Software Specifications - and why do they matter?

← Blog

Software Specifications - and why do they matter?

2023-05-06

Introduction

While working on mswms at first, naturally I was curious how can the slippy map display tile images with a multitude of open Web Map Services. And then gradually I found out that all of the services adhere to specifications by the OGC. This enables larger collaboration in the software communities, people can develop open software which exposes routes as listed in a spec. And on deployment, there aren’t a lot of custom changes one has to make to the service while exposing it to a random user from the public.

Common specifications we use everyday

Even before we knew it, in our first DBMS exercises we used ANSI standards to write SQL queries (Meanwhile Paritosh if you’re here, go home man!). So whenever a new database system is developed, if the syntax adheres to this spec, anybody who knew say MySQL / could get onboarded easily.

That said, every DBMS has some extra features and how they manage storage, processing, etc. So naturally, there are some fields in the spefication left for the developers to come up with, this is shown with a better example in the next section.

Generally, we find that once a storage system, or service is too popular, its format becomes a specification. Thus, as more and more people start using it, and if it has a specification, it can be treated as a black-box and developers from public can build parsers, clients, IO tools around the spec.

Some other common specs are https://yaml.org/spec/, JSON’s spec, HTTP-2’s spec.

How much should a specification, well.. specify?

Very recently, I’ve been working on top of the STAC Spec, and it’s brilliant how much existing open tools exist on this spec.

stac-fastapi, staccato, a full list can be found here. And believe me, the spec is very new, the earliest GitHub release was in April 2018. All these tools in the ecosystem came up within 3 years.

Now imagine, if there were no specifications, which was the case until 2018. There were individual geospatial data catalogs, like GeoAdmin, GeoServer, etc. And there was very less scope of collaboration.

So all was good until we started working on a few public stac services. The catalog supports pagination, and all the routes are documented in the spec. This is the workflow for when the catalog size is huuge.

Query 10 elements.
The last element in every query has a reference(a link) to query the next 10 elements.
If the catalog runs out of elements, it returns an empty link.

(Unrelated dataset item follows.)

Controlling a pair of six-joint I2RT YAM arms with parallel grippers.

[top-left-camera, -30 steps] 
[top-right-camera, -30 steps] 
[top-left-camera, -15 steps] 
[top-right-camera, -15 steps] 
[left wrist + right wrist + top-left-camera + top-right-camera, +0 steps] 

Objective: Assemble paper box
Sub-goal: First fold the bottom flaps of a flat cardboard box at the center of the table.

The clients should be aware of this, and this is mentioned in the spec.

But, how the links are constructed is upto someone who deploys this service, and is left out in the spec. They can be any of the following formats.

/collection/<collection-name>/items?apiToken=tfriynding&limit=10 where apiToken is stored in a db which states that serve from the 11th-20th items.
Or one can explicitly specify the indices in URL instead of api tokens. like this, /collection/<collection-name>/items?limit=10&start=11

This causes an issue if one wishes to query 100-110, in the first request.

Here is a discussion remotely related to the decision to leave a strict pagination principle out of the spec.

I assume, that a lot of developers might want to use it for auth tokens, maybe they didn’t want to spam the STAC with a request which queries for 20000 elements at once.

Creating injectable components, like stac-extensions and leaving only the required modules in the core spec also helps to keep things modular.

:)

That’s my time folks, hope we all appreciate specs a bit more after knowing about the efforts people take to write them! I sure do. G’day.